Well, this was my first season with this boat, and the liner on the hull seems to be fine. Although, I didn't have to break through too much ice, and was fairly gentle when beaching the boat.
The liner is not as hard as an epoxy-type gel coat (as you'd find on most fiberglass hulls), but it does seem fairly durable, and may even be better at certain types of wear/tear by providing a small amount of "give"?...........but, I'm not really sure, and that's just a possible theory.
So, I'm not really sure why the previous owner applied a bed liner to the hull...........all I know is that something needed to be done, as the hull was a bright color (white or tan), which obviously doesn't do well for camo.
But, I'm wondering if the previous owner could have mixed-up some real dark-colored gel coat, or other 2-part curing coating (like a "barrier coat"). Maybe it's more expensive than the rhino lining? Or, maybe he thought other types of hull coating is too thin?
 
Matt, I know wooden boat guys who get swamped boats in for restoration,that have spent a number of years on the bottom of the lake, and they tell me the entire boat will be rotten, but that tamarack floor will still be in good shape.
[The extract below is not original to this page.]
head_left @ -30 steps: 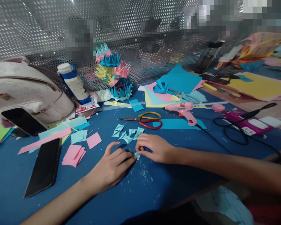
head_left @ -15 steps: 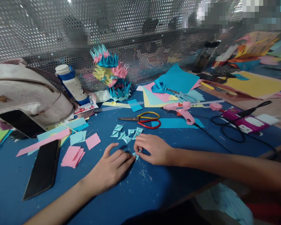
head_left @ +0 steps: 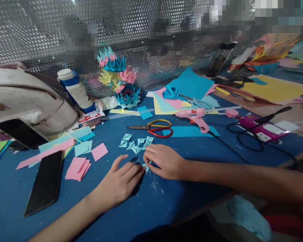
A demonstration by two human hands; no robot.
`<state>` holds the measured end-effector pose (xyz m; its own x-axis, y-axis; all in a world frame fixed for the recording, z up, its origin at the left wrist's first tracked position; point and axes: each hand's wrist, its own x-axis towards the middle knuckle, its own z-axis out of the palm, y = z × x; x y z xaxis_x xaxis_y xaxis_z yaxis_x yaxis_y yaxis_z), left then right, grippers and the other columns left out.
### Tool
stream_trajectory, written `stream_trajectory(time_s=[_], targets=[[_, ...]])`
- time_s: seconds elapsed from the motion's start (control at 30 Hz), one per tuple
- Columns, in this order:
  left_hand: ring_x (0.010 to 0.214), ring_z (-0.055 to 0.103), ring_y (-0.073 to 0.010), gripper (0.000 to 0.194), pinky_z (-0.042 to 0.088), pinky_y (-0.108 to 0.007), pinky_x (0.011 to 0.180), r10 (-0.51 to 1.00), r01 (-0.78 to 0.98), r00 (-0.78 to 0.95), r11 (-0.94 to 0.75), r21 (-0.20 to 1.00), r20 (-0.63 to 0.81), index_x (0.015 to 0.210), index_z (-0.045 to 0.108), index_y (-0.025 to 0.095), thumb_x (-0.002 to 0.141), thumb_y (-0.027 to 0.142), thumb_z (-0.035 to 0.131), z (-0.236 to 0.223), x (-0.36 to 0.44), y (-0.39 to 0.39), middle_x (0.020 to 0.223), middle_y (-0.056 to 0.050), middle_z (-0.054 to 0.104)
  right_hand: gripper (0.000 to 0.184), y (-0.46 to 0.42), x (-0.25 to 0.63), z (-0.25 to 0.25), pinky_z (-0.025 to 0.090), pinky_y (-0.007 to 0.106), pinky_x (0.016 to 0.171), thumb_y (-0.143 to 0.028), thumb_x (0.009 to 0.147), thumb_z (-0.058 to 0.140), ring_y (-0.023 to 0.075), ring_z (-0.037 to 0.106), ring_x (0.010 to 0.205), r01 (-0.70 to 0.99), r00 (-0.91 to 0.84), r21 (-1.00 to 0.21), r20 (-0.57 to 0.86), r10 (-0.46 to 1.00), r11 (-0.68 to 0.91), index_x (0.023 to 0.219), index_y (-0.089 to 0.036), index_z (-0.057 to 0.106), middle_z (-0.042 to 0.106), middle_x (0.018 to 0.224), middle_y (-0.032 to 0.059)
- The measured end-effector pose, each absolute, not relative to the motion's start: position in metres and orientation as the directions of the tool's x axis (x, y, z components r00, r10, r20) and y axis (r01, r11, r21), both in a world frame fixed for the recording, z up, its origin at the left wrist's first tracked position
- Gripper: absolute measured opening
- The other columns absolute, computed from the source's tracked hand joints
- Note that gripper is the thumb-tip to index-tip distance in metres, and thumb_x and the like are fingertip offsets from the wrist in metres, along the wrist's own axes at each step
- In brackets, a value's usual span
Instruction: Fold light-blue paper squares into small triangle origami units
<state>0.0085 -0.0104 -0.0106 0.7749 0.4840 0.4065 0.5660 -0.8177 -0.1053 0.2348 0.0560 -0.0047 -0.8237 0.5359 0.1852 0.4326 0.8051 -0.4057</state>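
Little has moved since the earlier frame: our view drifts slightly while both hands hold their place. Blue tabletop [head_left: 111, 223] stretches from them to its near edge; scissors [head_left: 149, 127] and folded pieces [head_left: 136, 146] line the far side. Our forearms angle inward, low, toward a small light-blue paper [head_left: 146, 168]. Our left hand [head_left: 122, 180], loosely spread, and right hand [head_left: 168, 162], half-curled, meet there; whether either pinches it, we cannot tell.

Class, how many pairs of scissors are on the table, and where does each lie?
2. Red-and-yellow-handled scissors lie beyond the right hand; light-blue-handled scissors lie on coloured sheets behind the pink glue gun. Others may be hidden.
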Motion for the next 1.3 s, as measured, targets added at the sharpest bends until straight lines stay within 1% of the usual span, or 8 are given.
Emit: stream_trajectory(time_s=[0.2, 0.33, 0.53, 0.73, 0.9, 0.97, 1.17, 1.3], targets=[[0.091, 0.059, -0.0181, 0.033, 0.016, -0.046, 0.117, 0.468, 0.562, 0.787, -0.813, -0.154, 0.403, 0.118, 0.065, 0.008, 0.104, 0.011, 0.035, -0.006, 0.011, -0.012, 0.102, -0.008, 0.070, 0.005, 0.057, 0.236, -0.004, 0.034, 0.029, 0.072, -0.016, 0.089, 0.053, 0.0161, 0.048, 0.080, 0.425, -0.833, -0.400, 0.177, 0.524, 0.812, 0.085, -0.017, 0.054, 0.058, 0.088, 0.0035], [0.094, 0.059, -0.0193, 0.036, 0.016, -0.047, 0.117, 0.463, 0.557, 0.797, -0.812, -0.175, 0.387, 0.118, 0.065, 0.008, 0.104, 0.011, 0.032, -0.007, 0.011, -0.013, 0.104, -0.009, 0.069, 0.006, 0.056, 0.235, -0.002, 0.034, 0.029, 0.072, -0.017, 0.090, 0.050, 0.0164, 0.047, 0.079, 0.426, -0.836, -0.395, 0.172, 0.521, 0.814, 0.084, -0.017, 0.054, 0.058, 0.089, 0.0047], [0.097, 0.058, -0.0210, 0.034, 0.015, -0.048, 0.117, 0.485, 0.569, 0.800, -0.800, -0.191, 0.353, 0.123, 0.062, 0.006, 0.102, 0.010, 0.036, -0.008, 0.011, -0.014, 0.106, -0.010, 0.068, 0.006, 0.055, 0.235, -0.002, 0.033, 0.029, 0.071, -0.016, 0.090, 0.050, 0.0167, 0.047, 0.078, 0.425, -0.833, -0.396, 0.182, 0.523, 0.814, 0.085, -0.017, 0.053, 0.058, 0.089, 0.0047], [0.093, 0.060, -0.0193, 0.031, 0.016, -0.047, 0.117, 0.522, 0.598, 0.765, -0.794, -0.113, 0.376, 0.122, 0.062, 0.010, 0.102, 0.012, 0.038, -0.012, 0.009, -0.012, 0.103, -0.007, 0.069, 0.007, 0.060, 0.238, -0.003, 0.035, 0.029, 0.073, -0.019, 0.093, 0.052, 0.0158, 0.049, 0.080, 0.408, -0.833, -0.462, 0.165, 0.529, 0.787, 0.087, -0.017, 0.055, 0.058, 0.089, 0.0034], [0.089, 0.061, -0.0166, 0.028, 0.021, -0.047, 0.115, 0.530, 0.596, 0.732, -0.802, -0.025, 0.428, 0.117, 0.063, 0.013, 0.100, 0.012, 0.041, -0.016, 0.007, -0.008, 0.101, -0.005, 0.071, 0.011, 0.064, 0.239, -0.004, 0.037, 0.029, 0.075, -0.028, 0.095, 0.057, 0.0159, 0.053, 0.083, 0.363, -0.841, -0.547, 0.157, 0.518, 0.754, 0.091, -0.018, 0.059, 0.060, 0.088, 0.0018], [0.089, 0.061, -0.0163, 0.027, 0.021, -0.047, 0.115, 0.537, 0.596, 0.723, -0.803, -0.001, 0.435, 0.117, 0.063, 0.014, 0.099, 0.012, 0.042, -0.017, 0.006, -0.008, 0.102, -0.005, 0.071, 0.012, 0.065, 0.238, -0.004, 0.037, 0.028, 0.074, -0.026, 0.096, 0.055, 0.0153, 0.052, 0.082, 0.344, -0.849, -0.566, 0.153, 0.505, 0.749, 0.089, -0.018, 0.059, 0.059, 0.086, 0.0012], [0.089, 0.062, -0.0166, 0.028, 0.022, -0.049, 0.114, 0.551, 0.594, 0.718, -0.803, 0.037, 0.426, 0.119, 0.062, 0.015, 0.097, 0.011, 0.046, -0.017, 0.004, -0.009, 0.100, -0.005, 0.070, 0.006, 0.062, 0.232, -0.002, 0.034, 0.028, 0.072, -0.016, 0.088, 0.054, 0.0146, 0.049, 0.078, 0.397, -0.828, -0.562, 0.122, 0.547, 0.726, 0.082, -0.018, 0.054, 0.057, 0.082, 0.0005], [0.089, 0.062, -0.0173, 0.028, 0.024, -0.049, 0.113, 0.549, 0.591, 0.718, -0.806, 0.042, 0.427, 0.118, 0.063, 0.014, 0.096, 0.010, 0.045, -0.015, 0.003, -0.009, 0.100, -0.006, 0.070, 0.005, 0.059, 0.229, 0.000, 0.034, 0.028, 0.072, -0.015, 0.086, 0.052, 0.0155, 0.050, 0.079, 0.439, -0.813, -0.535, 0.105, 0.573, 0.721, 0.083, -0.018, 0.053, 0.059, 0.085, 0.0019]])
The wood is fairly popular with the Wooden Boat magazine crowd.
 
Mike,

Interesting about the tamarack not rotting. Years ago the wife and I were going to build a log home. Had the prints drawn up etc. Even had a peice of property where we drilled a well. The logs were specked at 10-12 inch top tamarack (longest was 50 feet)....we liked the slight red color, plus it has good structural strength similar to doug fir.. Well things changed and we never built the home.